● WHAT YOU SHOULD DO: Please return every line below that contains the string "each".

● Records contained in a dataset:
══════

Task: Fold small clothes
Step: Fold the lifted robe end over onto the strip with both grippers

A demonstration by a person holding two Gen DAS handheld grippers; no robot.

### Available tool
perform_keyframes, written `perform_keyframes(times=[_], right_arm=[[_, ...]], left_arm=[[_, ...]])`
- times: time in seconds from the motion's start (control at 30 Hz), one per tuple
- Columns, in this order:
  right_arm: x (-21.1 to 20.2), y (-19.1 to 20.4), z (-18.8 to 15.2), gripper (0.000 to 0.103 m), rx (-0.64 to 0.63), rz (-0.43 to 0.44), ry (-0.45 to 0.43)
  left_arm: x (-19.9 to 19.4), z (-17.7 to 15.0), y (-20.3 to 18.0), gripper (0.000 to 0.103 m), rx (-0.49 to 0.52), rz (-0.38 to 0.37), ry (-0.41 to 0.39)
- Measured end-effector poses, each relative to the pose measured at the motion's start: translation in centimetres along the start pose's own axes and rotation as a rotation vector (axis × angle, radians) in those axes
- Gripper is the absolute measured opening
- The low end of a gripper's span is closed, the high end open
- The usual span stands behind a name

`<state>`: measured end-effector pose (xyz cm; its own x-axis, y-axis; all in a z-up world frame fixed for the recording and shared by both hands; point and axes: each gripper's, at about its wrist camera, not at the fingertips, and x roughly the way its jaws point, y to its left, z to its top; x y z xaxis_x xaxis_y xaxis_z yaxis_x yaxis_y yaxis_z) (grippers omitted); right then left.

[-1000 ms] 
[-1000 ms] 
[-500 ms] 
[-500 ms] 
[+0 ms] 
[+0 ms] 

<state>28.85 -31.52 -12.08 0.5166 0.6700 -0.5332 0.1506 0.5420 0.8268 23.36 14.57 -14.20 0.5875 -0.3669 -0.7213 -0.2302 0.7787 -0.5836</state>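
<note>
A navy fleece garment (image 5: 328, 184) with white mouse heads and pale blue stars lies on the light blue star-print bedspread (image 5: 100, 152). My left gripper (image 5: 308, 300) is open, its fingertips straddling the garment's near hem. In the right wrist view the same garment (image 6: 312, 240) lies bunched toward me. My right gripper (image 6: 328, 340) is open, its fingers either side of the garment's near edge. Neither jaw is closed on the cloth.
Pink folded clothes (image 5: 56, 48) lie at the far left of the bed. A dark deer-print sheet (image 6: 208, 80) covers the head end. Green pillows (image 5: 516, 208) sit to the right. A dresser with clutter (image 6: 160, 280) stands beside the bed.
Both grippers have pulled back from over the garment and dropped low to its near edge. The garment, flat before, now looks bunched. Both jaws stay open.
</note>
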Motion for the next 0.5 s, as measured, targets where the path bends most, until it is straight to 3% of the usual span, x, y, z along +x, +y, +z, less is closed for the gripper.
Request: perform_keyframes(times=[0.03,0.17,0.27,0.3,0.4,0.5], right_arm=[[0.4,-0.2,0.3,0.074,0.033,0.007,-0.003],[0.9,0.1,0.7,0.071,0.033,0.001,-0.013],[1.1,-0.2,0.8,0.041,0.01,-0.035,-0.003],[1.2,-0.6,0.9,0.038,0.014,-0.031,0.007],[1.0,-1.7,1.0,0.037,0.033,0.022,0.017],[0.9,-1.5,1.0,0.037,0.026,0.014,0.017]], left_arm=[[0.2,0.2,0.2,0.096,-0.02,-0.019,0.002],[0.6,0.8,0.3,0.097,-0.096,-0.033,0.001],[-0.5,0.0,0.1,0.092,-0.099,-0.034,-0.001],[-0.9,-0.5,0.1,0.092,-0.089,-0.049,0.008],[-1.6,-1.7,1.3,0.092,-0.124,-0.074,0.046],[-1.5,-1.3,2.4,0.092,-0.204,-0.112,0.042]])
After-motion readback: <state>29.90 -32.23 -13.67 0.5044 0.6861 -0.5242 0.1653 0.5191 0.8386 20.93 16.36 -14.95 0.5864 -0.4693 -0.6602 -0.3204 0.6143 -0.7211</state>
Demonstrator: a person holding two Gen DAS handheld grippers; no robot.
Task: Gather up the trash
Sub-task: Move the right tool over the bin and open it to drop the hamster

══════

● FINISHED EXERCISE:
- Measured end-effector poses, each relative to the pose measured at the motion's start: translation in centimetres along the start pose's own axes and rotation as a rotation vector (axis × angle, radians) in those axes
`<state>`: measured end-effector pose (xyz cm; its own x-axis, y-axis; all in a z-up world frame fixed for the recording and shared by both hands; point and axes: each gripper's, at about its wrist camera, not at the fingertips, and x roughly the way its jaws point, y to its left, z to its top; x y z xaxis_x xaxis_y xaxis_z yaxis_x yaxis_y yaxis_z) (grippers omitted); right then left.

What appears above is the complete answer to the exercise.